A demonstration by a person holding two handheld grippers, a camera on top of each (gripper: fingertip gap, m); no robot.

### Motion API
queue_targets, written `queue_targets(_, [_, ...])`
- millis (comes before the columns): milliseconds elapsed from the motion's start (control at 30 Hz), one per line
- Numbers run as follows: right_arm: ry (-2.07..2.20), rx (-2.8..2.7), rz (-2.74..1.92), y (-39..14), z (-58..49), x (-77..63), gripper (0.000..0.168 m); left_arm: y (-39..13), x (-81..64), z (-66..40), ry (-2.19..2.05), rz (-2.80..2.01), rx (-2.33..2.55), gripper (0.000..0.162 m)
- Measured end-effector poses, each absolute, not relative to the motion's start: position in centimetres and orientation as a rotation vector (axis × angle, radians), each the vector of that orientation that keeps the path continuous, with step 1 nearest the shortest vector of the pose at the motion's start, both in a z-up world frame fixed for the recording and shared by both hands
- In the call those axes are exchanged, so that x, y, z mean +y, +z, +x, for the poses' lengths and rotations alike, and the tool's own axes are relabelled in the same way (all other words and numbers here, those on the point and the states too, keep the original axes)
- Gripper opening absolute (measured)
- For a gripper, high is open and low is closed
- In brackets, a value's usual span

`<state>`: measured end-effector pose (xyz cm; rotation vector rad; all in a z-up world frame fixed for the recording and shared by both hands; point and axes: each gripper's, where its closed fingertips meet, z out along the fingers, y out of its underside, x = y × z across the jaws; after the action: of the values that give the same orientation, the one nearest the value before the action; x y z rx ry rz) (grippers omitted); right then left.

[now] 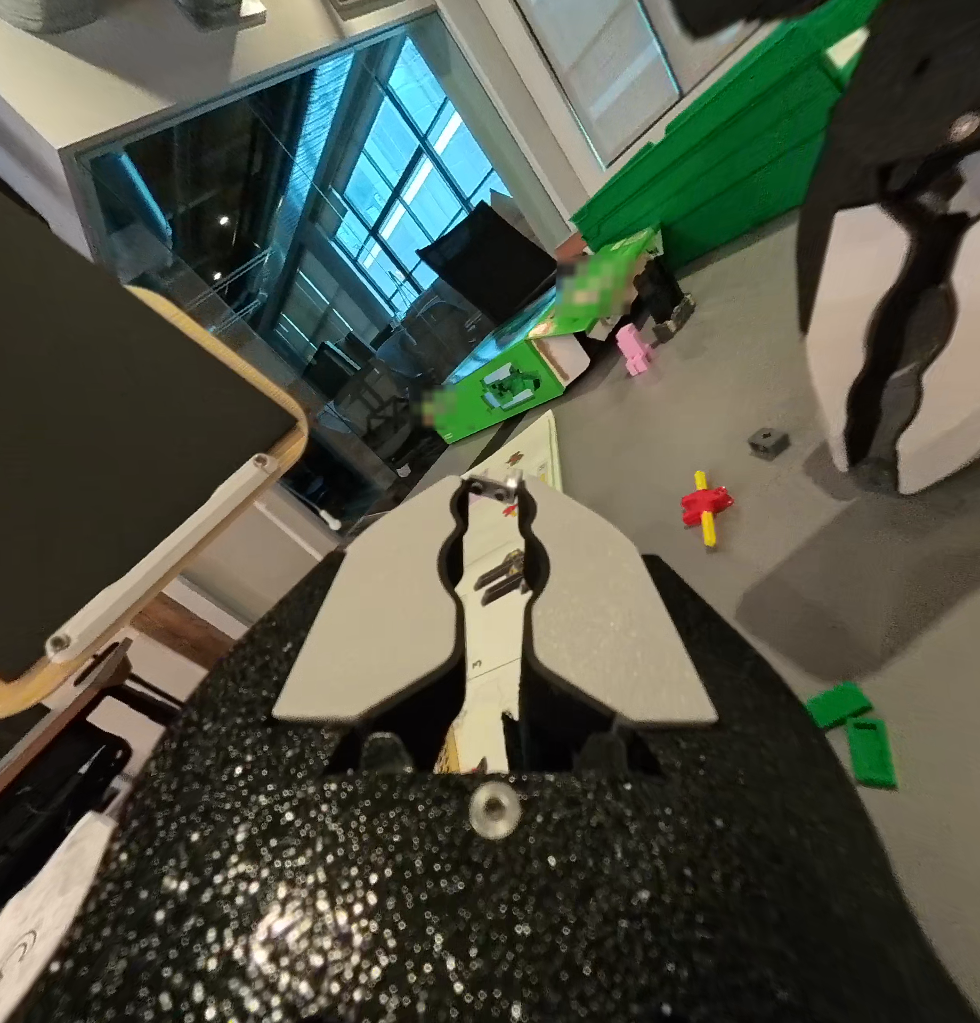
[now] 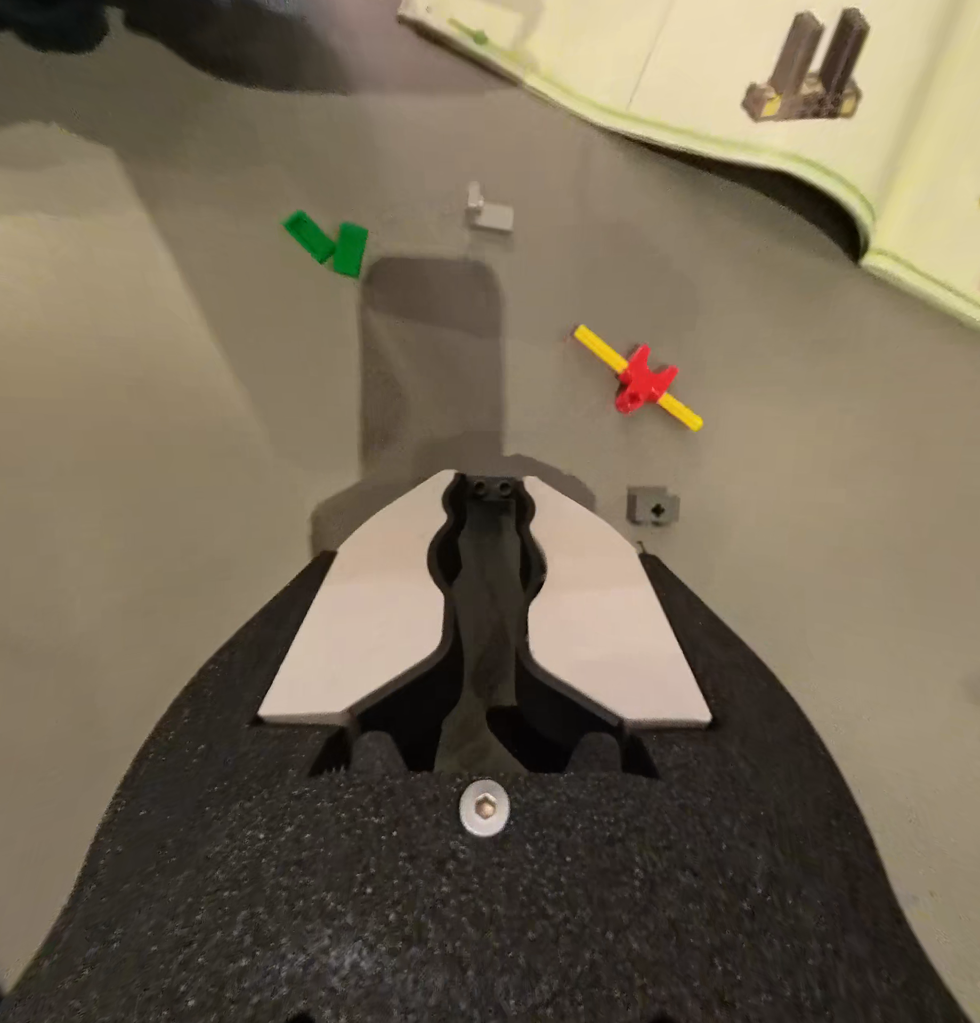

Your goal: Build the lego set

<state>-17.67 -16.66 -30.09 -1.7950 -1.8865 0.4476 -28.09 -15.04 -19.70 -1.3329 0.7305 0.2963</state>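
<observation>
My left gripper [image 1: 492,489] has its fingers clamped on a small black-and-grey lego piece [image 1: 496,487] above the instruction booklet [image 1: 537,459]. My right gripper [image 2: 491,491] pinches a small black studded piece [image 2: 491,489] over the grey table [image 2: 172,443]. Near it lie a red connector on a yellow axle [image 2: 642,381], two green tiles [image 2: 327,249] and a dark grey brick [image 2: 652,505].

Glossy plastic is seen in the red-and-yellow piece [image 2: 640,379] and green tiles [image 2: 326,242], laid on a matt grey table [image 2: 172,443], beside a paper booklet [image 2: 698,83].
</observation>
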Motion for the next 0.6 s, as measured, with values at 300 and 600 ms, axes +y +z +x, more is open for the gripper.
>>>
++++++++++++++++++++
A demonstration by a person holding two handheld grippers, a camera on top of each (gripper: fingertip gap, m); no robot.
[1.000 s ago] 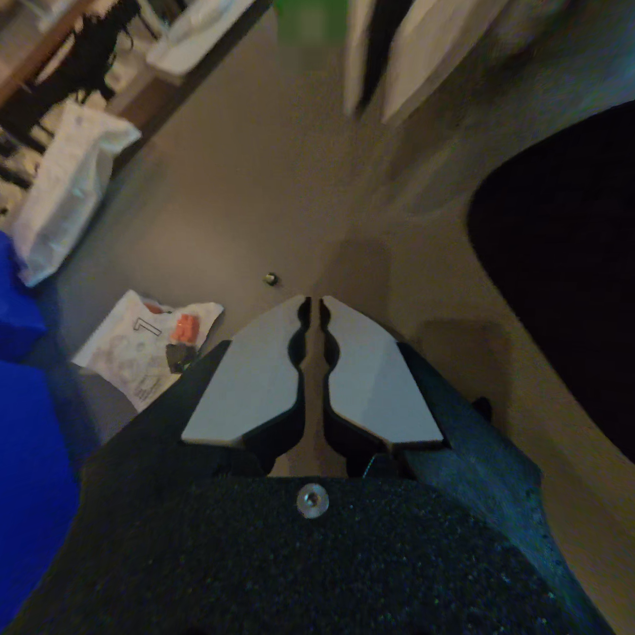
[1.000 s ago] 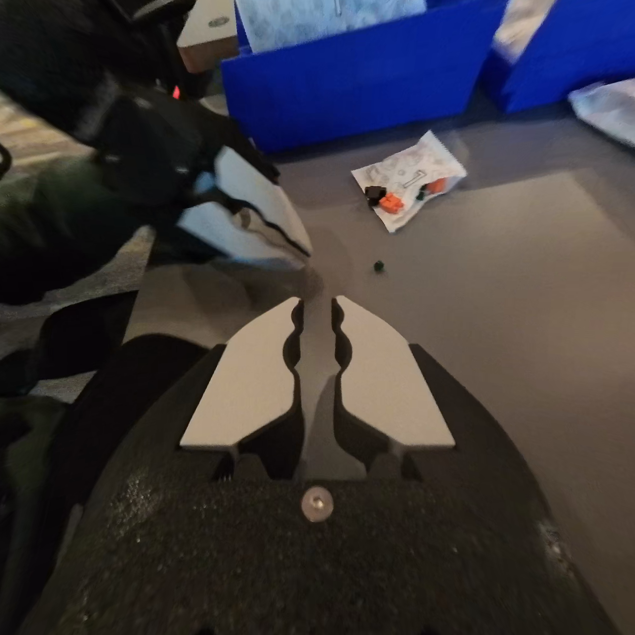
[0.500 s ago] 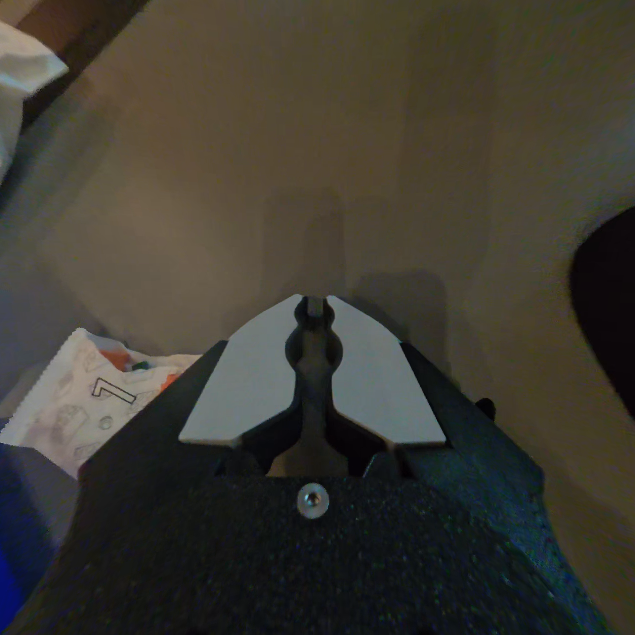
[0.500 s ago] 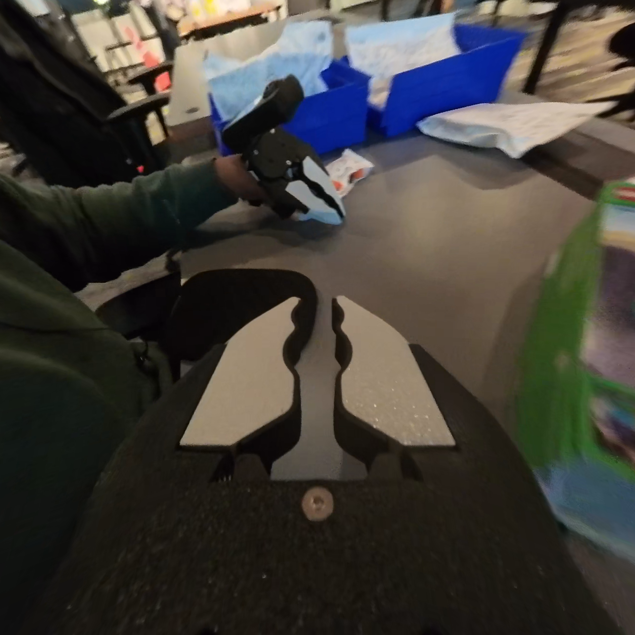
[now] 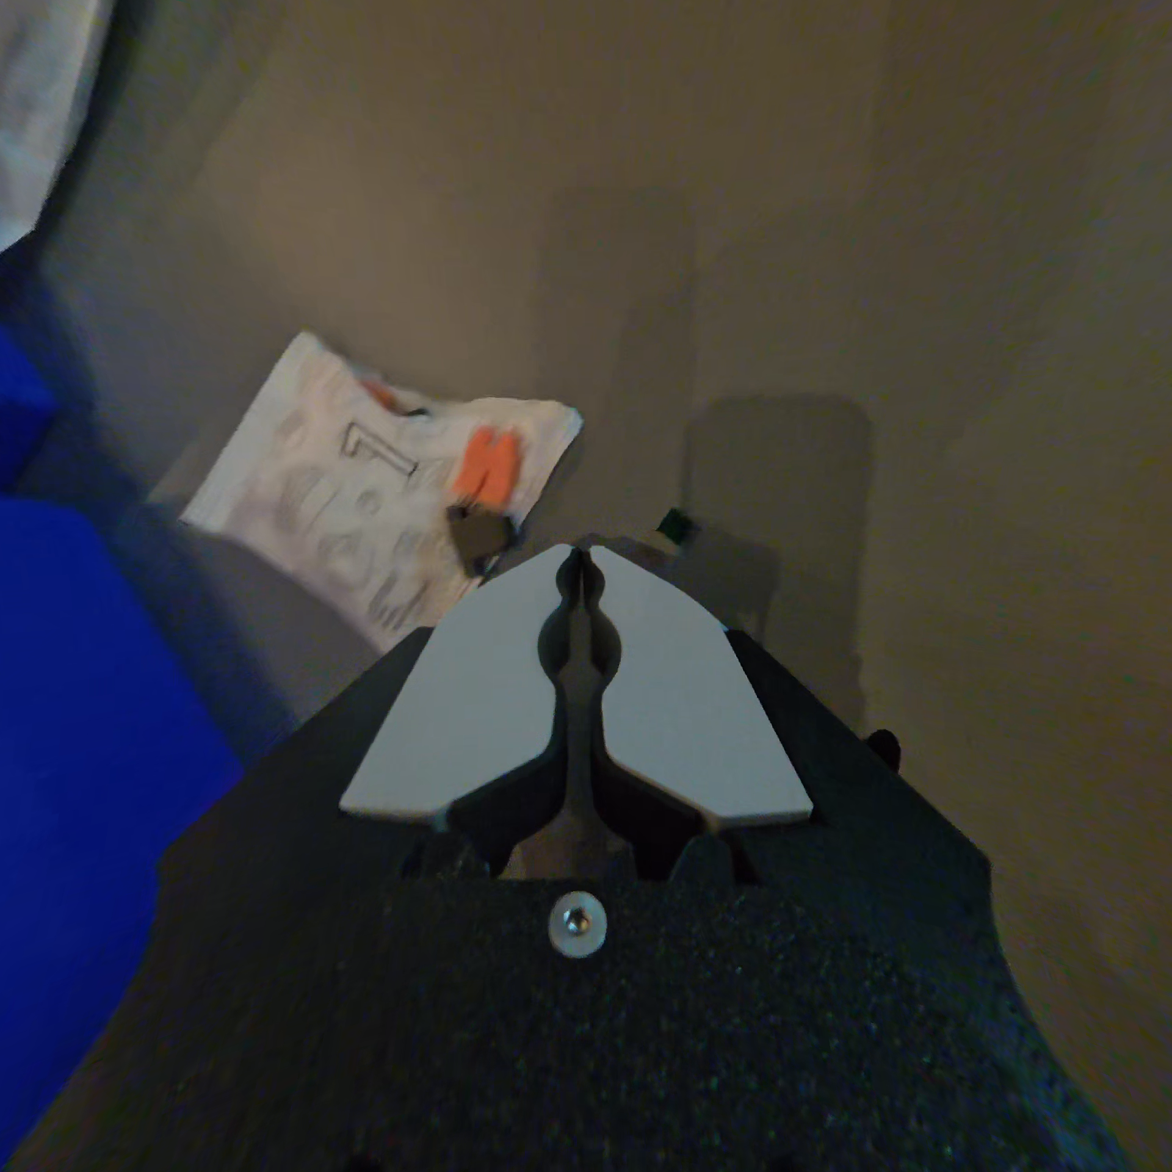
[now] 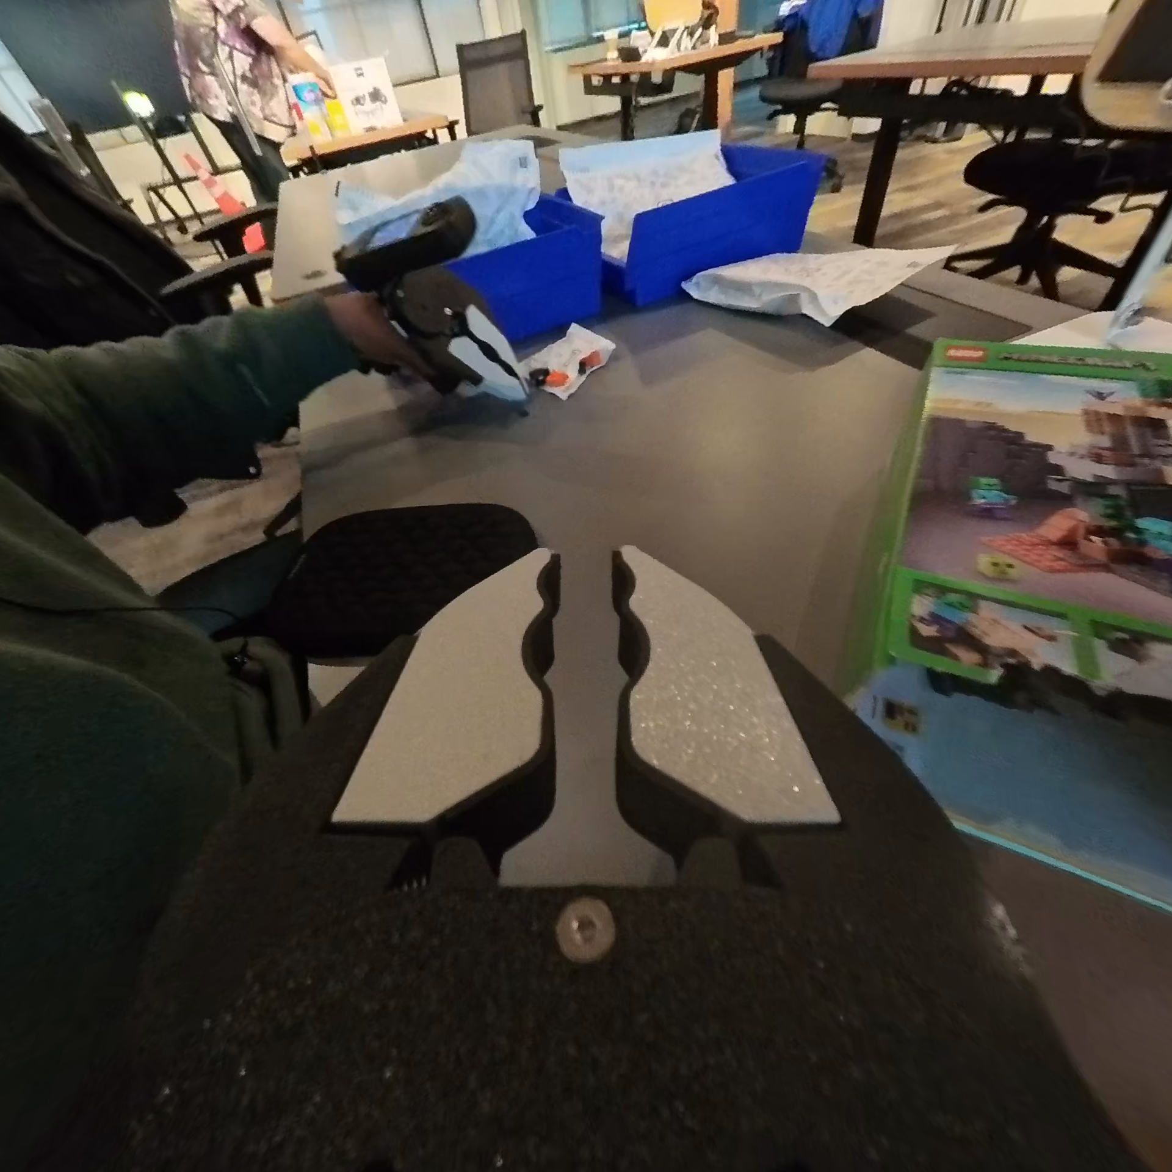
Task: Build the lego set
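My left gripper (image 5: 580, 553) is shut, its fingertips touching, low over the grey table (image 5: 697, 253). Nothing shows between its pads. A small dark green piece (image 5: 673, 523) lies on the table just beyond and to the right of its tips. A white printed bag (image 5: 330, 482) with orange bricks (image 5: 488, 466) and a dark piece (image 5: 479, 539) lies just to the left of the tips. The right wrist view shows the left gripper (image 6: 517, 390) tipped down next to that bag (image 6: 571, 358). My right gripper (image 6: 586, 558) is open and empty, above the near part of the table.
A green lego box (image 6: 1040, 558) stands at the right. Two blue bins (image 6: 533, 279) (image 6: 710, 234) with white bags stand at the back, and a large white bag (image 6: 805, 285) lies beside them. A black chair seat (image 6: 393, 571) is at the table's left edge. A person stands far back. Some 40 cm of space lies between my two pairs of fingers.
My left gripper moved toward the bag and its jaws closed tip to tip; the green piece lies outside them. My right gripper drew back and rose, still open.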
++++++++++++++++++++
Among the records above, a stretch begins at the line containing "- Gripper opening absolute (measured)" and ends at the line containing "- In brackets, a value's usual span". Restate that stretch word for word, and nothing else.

- Gripper opening absolute (measured)
- For a gripper, high is open and low is closed
- In brackets, a value's usual span

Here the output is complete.